F. Naneix, F. Tantot, C. Glangetas, J. Kaufling, Y. Janthakhin, C. Boitard, V. De Smedt-Peyrusse, J. R. Pape, S. Vancassel, P. Trifilieff, F. Georges, E. Coutureau and G. Ferreira
eNeuro 29 May 2017, ENEURO.0120-17.2017;
Increasing evidence suggest that consumption of high-fat diet (HFD) can impact the maturation of brain circuits – such as during adolescence – which could account for behavioral alterations associated with obesity. In the present study, we used behavioral sensitization to amphetamine to investigate the effect of periadolescent HFD exposure (pHFD) in rats on the functionality of the dopamine (DA) system, a central actor in food reward processing. pHFD does not affect responding to an acute injection, however, a single exposure to amphetamine is sufficient to induce locomotor sensitization in pHFD rats. This is paralleled by rapid neurobiological adaptations within the DA system. In pHFD-exposed animals, a single amphetamine exposure induces an increase in bursting activity of DA cells in the ventral tegmental area as well as higher DA release and greater expression of (tyrosine hydroxylase) in the nucleus accumbens (NAc). Post-synaptically, pHFD animals display an increase in NAc D2 receptors and c-Fos expression after amphetamine injection. These findings highlight the vulnerability of DA system to the consumption of HFD during adolescence that may support deficits in reward-related processes observed in obesity.

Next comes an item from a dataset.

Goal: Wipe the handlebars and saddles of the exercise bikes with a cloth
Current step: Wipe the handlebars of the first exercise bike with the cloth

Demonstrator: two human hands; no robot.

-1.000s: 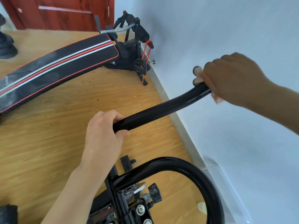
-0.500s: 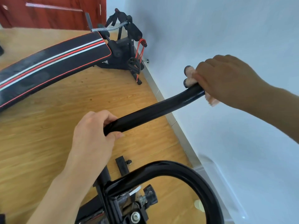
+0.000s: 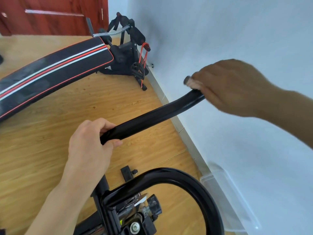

Significance Statement Consumption of obesogenic diet might impact the development of the reward system, leading to cognitive and behavioral alterations associated with obesity. This study investigates the effects of high-fat diet (HFD) consumption, from childhood to adulthood, on the functionality of mesolimbic dopamine (DA) system using sensitization to amphetamine. We show that a single exposure to amphetamine is sufficient to induce behavioral sensitization in HFD-exposed animals. This is associated with sensitization of the DA mesolimbic pathway, with higher bursting activity of DA neurons and enhanced DA release, greater expression of tyrosine hydroxylase, D2 receptors and c-Fos levels in the NAc. This study demonstrates that early exposure to obesogenic diet consumption alters the sensitivity of DA system that may lead to reward-related disorders.